**Material provided**:
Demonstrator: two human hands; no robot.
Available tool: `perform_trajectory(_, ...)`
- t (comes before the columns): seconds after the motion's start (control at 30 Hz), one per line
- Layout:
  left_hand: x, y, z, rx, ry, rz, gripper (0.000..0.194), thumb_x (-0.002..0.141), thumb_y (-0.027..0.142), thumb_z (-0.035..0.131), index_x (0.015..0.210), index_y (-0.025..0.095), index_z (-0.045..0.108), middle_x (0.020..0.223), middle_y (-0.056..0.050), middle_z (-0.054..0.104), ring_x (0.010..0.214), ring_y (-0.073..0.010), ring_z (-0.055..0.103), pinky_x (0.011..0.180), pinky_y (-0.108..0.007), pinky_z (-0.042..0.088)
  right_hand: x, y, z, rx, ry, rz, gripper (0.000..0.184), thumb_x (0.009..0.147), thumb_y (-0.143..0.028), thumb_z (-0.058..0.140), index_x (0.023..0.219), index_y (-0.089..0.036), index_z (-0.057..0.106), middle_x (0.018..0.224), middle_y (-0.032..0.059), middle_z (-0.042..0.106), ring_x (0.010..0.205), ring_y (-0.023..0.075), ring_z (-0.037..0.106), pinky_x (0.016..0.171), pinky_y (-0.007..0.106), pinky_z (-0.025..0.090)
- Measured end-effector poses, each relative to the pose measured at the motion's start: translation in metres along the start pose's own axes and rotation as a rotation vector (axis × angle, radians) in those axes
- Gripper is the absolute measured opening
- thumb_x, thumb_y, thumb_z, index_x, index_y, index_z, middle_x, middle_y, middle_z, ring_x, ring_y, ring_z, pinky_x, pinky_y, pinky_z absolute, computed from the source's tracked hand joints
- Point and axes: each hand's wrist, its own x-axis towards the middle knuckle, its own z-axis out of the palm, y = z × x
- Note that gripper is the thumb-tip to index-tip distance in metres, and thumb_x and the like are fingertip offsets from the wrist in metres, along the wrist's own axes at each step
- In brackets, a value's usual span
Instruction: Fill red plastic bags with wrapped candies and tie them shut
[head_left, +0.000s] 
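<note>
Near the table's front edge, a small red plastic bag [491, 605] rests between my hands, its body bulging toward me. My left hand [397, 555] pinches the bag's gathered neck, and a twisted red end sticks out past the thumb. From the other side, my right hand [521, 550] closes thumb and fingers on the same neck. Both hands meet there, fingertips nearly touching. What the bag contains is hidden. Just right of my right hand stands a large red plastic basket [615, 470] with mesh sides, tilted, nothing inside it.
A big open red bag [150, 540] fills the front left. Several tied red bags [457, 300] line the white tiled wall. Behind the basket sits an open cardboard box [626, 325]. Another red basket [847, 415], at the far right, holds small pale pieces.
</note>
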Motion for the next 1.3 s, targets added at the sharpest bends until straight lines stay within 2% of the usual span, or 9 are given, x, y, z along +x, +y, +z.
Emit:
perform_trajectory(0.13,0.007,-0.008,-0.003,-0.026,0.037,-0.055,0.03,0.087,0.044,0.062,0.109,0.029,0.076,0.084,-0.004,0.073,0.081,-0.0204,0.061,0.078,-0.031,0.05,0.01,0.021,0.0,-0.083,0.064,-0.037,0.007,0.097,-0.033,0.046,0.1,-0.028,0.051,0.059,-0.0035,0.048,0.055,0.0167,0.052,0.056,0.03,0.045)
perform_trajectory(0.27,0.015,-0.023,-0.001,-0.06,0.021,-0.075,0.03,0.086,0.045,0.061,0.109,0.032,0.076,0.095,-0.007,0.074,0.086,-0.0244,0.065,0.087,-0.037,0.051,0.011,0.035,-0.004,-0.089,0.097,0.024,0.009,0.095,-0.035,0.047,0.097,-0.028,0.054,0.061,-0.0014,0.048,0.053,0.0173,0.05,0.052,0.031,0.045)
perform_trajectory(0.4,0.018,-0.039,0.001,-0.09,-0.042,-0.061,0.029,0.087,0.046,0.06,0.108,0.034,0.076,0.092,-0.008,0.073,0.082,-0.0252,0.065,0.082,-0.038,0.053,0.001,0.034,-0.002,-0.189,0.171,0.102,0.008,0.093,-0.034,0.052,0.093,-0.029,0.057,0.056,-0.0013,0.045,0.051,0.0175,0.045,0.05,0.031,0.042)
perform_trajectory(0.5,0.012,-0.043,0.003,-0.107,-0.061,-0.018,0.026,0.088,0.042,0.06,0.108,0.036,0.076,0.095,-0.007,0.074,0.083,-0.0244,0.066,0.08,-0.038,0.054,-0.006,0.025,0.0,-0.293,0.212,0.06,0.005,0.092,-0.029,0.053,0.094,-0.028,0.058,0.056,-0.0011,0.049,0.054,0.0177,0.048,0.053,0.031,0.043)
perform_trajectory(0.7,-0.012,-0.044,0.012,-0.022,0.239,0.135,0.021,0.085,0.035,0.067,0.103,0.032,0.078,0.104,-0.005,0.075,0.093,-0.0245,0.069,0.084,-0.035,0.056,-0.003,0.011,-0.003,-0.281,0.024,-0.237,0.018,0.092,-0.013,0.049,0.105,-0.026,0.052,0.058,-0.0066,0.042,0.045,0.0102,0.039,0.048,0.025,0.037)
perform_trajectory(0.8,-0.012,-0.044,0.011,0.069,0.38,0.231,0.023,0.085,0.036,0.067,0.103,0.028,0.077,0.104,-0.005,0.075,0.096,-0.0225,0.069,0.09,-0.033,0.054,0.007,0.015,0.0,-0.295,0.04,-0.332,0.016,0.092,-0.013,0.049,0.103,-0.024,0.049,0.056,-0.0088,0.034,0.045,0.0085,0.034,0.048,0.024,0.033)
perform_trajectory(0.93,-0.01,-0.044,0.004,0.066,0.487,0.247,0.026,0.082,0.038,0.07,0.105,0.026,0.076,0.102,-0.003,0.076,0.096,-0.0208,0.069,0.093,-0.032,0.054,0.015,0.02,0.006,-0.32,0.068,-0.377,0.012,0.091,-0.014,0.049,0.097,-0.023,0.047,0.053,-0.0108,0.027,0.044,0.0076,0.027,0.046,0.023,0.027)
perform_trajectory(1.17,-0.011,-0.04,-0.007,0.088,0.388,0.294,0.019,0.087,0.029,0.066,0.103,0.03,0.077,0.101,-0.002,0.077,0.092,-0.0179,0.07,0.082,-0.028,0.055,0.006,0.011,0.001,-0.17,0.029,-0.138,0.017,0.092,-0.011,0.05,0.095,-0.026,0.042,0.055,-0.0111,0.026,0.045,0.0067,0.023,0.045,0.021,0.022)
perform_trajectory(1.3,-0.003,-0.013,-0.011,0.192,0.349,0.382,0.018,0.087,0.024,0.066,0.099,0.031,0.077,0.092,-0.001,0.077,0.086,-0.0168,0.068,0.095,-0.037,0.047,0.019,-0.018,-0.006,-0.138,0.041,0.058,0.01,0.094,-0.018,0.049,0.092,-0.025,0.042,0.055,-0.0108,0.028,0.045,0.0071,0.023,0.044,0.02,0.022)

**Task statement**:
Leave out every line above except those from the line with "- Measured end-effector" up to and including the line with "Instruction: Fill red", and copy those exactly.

**Written answer**:
- Measured end-effector poses, each relative to the pose measured at the motion's start: translation in metres along the start pose's own axes and rotation as a rotation vector (axis × angle, radians) in those axes
- Gripper is the absolute measured opening
- thumb_x, thumb_y, thumb_z, index_x, index_y, index_z, middle_x, middle_y, middle_z, ring_x, ring_y, ring_z, pinky_x, pinky_y, pinky_z absolute, computed from the source's tracked hand joints
- Point and axes: each hand's wrist, its own x-axis towards the middle knuckle, its own z-axis out of the palm, y = z × x
- Note that gripper is the thumb-tip to index-tip distance in metres, and thumb_x and the like are fingertip offsets from the wrist in metres, along the wrist's own axes at each step
- In brackets, a value's usual span
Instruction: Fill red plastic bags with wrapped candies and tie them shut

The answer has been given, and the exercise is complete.